Since the development of Cell Theory in the early nineteenth century, it has been appreciated that the cell is the fundamental unit of life. Considerable research effort has focused on understanding the ways that our cells are different from one another and on how they differentiate and grow from a fertilized egg (a single cell) to the thousands of cell types and trillions of cells that make up the body. But despite the central importance of the cell, technical limitations have long prevented researchers from investigating changes at the cellular level. Paul Robson, Ph.D., who recently joined The Jackson Laboratory for Genomic Medicine (JAX-GM) as its director of single cell genomics, is looking to change that. As he says, “if you want better insight into how biology works, you need to look at its fundamental unit.”

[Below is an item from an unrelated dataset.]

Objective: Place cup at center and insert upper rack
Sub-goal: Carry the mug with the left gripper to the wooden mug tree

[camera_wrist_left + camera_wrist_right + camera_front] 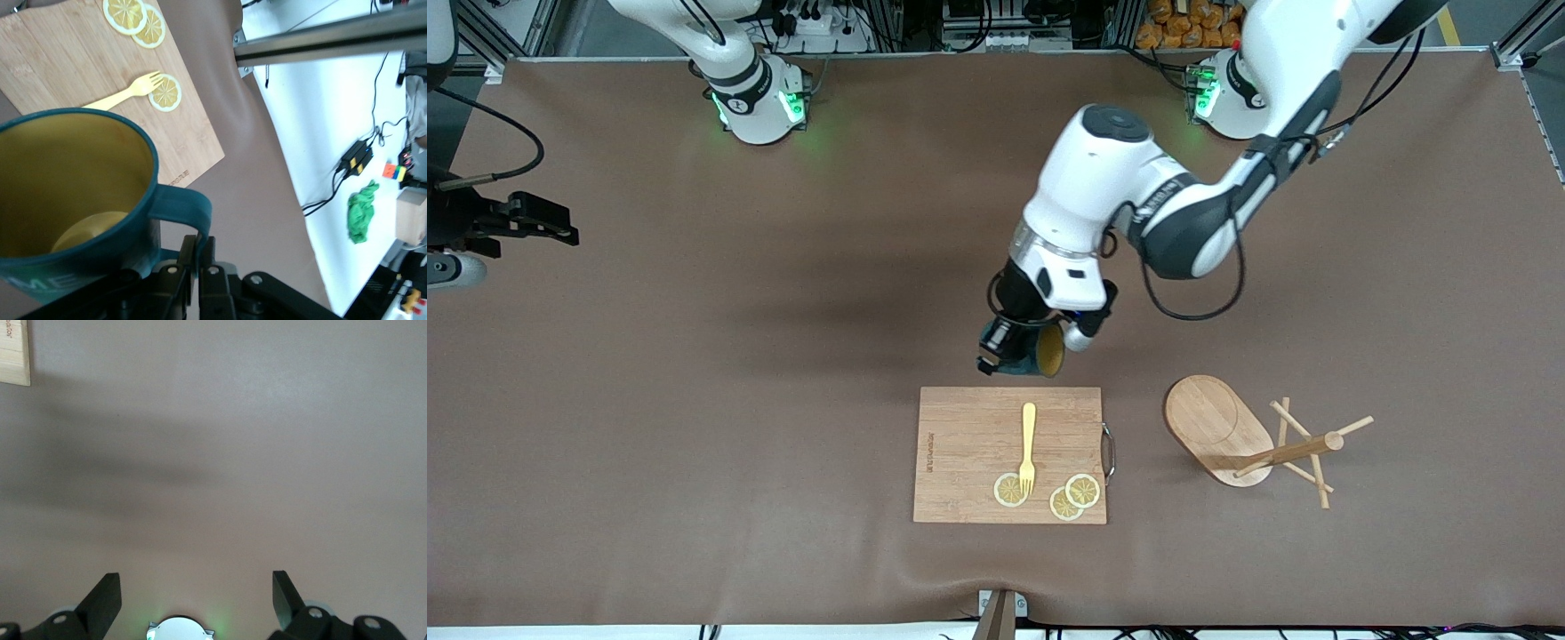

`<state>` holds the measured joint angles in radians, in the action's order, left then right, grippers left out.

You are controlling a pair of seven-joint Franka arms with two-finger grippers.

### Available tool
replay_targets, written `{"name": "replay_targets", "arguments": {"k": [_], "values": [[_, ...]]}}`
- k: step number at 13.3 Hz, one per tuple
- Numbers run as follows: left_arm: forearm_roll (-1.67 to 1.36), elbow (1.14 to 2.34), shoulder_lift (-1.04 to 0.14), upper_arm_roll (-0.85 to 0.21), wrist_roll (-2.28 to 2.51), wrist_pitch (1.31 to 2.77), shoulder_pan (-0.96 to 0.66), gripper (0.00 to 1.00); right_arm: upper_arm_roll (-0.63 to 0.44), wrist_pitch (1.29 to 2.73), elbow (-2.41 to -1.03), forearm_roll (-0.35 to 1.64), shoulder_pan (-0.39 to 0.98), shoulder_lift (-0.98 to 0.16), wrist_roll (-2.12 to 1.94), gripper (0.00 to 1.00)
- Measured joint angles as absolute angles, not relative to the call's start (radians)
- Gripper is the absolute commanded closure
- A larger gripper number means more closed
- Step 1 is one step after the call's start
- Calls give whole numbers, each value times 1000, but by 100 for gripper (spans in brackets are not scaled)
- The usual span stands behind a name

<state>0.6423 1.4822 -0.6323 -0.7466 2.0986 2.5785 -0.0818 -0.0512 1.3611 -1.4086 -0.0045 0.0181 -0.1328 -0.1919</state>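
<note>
1 cup [1040, 352] tilted, handle clamped in left hand [1021, 345], right hand [193, 597] spread apart

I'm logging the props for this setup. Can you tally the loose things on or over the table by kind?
Lemon slices: 3
Fork: 1
Cutting board: 1
Cup, held by the left gripper: 1
Mug tree, lying tipped over: 1
Total: 7
</note>
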Motion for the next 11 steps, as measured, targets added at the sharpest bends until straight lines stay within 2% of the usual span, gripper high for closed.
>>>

Robson must overcome formidable obstacles. First, it can be challenging to isolate and work with individual cells. Second, even if a single cell can be isolated, it only has a small amount of biological material inside, far too little for most research methodologies. Consequently, tissues are usually studied in bulk preparations containing a mixture of huge numbers of cells, masking important differences between the underlying cell types and preventing assessment of cell-to-cell variability. Fortunately, recent major advances in automation and microfluidics—the design and construction of systems for manipulating very small volumes of liquid—now allow researchers such as Robson to effectively analyze single cells in small, well-controlled reaction volumes.

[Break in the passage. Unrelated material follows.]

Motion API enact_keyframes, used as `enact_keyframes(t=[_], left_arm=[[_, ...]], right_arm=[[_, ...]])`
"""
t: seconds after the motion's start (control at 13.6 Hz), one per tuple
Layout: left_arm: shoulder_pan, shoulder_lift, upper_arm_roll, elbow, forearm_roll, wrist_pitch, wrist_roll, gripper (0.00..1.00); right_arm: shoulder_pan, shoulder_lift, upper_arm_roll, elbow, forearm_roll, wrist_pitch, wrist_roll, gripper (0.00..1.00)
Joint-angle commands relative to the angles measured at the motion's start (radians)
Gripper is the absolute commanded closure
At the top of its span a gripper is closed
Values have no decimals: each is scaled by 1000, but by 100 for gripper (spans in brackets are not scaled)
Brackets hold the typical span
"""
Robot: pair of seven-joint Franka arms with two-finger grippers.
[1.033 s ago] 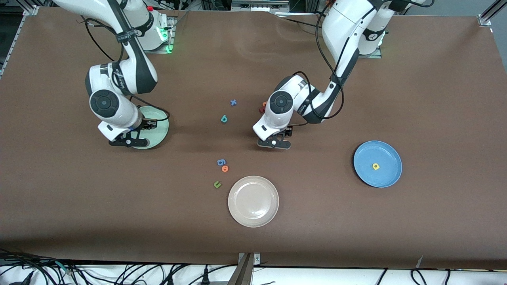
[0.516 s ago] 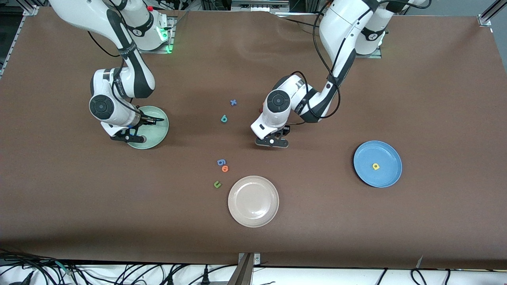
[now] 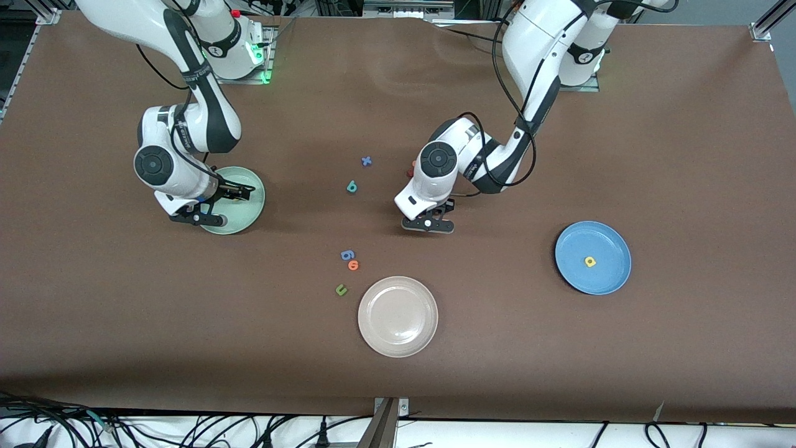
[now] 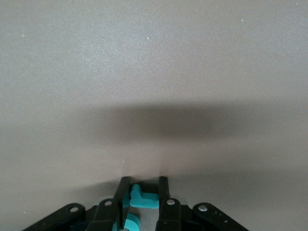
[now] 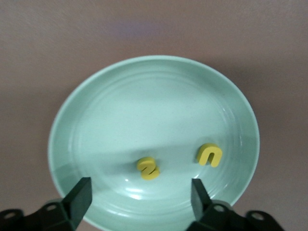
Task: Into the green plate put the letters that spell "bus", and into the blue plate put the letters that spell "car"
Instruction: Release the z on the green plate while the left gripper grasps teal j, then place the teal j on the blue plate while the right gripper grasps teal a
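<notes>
A brown table [image 3: 684, 155] filled nearly the whole front view, its surface matte and evenly lit, with soft shadows near the middle. Metal brackets [image 3: 763, 30] sat at its corners by the top of the view. A pale floor strip [image 3: 497, 432] ran along the near edge, crossed by black cables [image 3: 205, 429]. A metal post [image 3: 387, 423] stood at the middle of that edge. A green light [image 3: 266, 77] glowed near the right arm's end.
</notes>
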Motion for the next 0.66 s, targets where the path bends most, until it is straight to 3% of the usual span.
enact_keyframes(t=[0.0, 0.37, 0.59], left_arm=[[-14, 15, 8, 17, -11, 3, -6, 76], [16, -8, 14, 27, 1, -32, 26, 80], [85, -45, 15, 60, 2, -164, 138, 78]], right_arm=[[12, -48, 75, 44, 14, -71, 177, 1], [16, -16, 256, 134, 13, -65, 620, 1], [64, 53, 295, 190, 13, -24, 884, 1]])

The single-cell technology, methods and expertise Robson brings to JAX-GM have the potential to advance many of the ongoing research programs. A study published recently in Nature Immunology shows the capability he provides. While still at the Genome Institute of Singapore Robson, Siva V, Ph.D. (now also at JAX-GM as an associate research scientist) and colleagues investigated the process by which the precursors to specialized immune cells called dendritic cells (DCs), which are present in the bone marrow, develop into either conventional type 1 DCs (cDC1s) or conventional type 2 DCs (cDC2s), found in the peripheral tissues of the body. Prior to this work, it was suspected that these pre-DCs did not commit to the cDC1 or cDC2 fates until they reached the periphery. However, by performing single-cell analysis of which genes were being actively transcribed in the pre-DCs, Dr. Robson and his group were able to show that the choice to commit to either the cDC1 or cDC2 fate actually begins in the bone marrow. It would have been impossible to identify these cDC1- and cDC2-primed cells without advanced single-cell technology.
At JAX-GM, single-cell genome sequencing can be applied to tumor cells to track how genetic mutations propagate through the tumor and make different cells genetically different, or heterogeneous, within the same tumor. Single-cell transcriptomics, the study of what genes are expressed and how much they are expressed within the cell, provides the opportunity to uncover molecules that control cell-cell communication between the many cell types that reside within a tumor, identifying potential drug targets. More broadly, single-cell transcriptomics and epigenomics have the potential to identify new biomarkers for cell types that are otherwise difficult to identify, or are even unknown to exist. Finally, as with the DCs in the Nature Immunology study, by analyzing individual cells, it will be possible to reconstruct cell development at high resolution and reveal the precise time at which cells achieve their unique identity and function.
Many fields of biology will be impacted by single cell genomics, and JAX-GM will reap tremendous benefits by having in-house technology and expertise. Genomic medicine requires deep understanding of how the genome functions in various healthy and diseased tissues, and Robson provides the ability to decipher that function one cell at a time.